### Work to be completed
Go through the material and pull out every line with the string "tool" in it.

### Data segment
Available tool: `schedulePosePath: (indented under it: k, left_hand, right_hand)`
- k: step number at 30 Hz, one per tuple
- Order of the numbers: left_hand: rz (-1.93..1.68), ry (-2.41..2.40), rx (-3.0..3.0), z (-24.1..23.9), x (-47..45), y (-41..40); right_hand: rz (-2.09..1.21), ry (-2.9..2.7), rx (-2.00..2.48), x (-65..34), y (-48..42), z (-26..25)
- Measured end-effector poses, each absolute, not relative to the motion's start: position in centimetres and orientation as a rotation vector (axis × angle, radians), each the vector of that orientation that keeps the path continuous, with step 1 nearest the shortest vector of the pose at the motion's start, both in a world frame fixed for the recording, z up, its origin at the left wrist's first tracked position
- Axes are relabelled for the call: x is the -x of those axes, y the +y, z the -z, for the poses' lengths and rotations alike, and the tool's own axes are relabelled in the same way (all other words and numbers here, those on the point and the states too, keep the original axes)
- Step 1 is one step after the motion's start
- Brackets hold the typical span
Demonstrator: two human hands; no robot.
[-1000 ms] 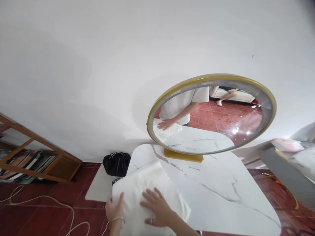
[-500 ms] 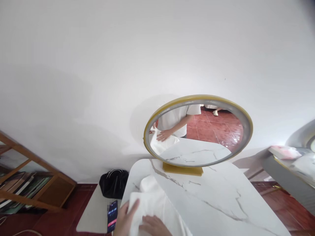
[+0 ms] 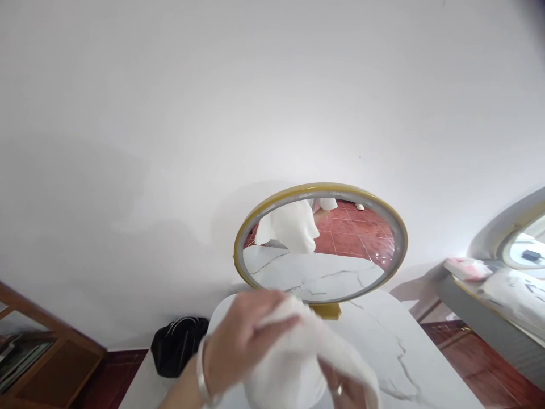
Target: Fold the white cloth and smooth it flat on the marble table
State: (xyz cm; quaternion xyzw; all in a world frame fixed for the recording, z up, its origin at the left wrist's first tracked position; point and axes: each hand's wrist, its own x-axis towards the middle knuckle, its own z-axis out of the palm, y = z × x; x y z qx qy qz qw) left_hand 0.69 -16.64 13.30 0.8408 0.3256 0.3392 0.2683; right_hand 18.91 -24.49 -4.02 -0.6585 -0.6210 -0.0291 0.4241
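Note:
A white cloth [image 3: 298,352] is lifted off the white marble table [image 3: 409,363] and bunched between both hands. My left hand [image 3: 242,341], with a silver bracelet on its wrist, is closed over the cloth's upper left part. My right hand [image 3: 347,389], wearing a ring, grips the cloth from underneath at the bottom edge of the view and is largely covered by it. Behind them a round gold-rimmed mirror [image 3: 320,243] stands on the table and reflects the raised cloth.
A black bag [image 3: 176,346] sits on a low surface left of the table. A wooden shelf [image 3: 38,352] stands at the far left. Another table with pink and white items [image 3: 494,278] is at the right. Red tiled floor surrounds.
The cloth lay flat on the table under both hands; now both hands have gathered and lifted it toward the mirror. The view has tilted upward.

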Motion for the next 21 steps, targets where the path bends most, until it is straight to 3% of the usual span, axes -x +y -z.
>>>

### Answer to this problem
Available tool: `schedulePosePath: (indented under it: k, left_hand, right_hand)`
- Axes are relabelled for the call: x is the -x of those axes, y the +y, z the -z, for the poses' lengths and rotations alike, and the tool's own axes are relabelled in the same way (all other words and numbers here, those on the point and the states too, keep the original axes)

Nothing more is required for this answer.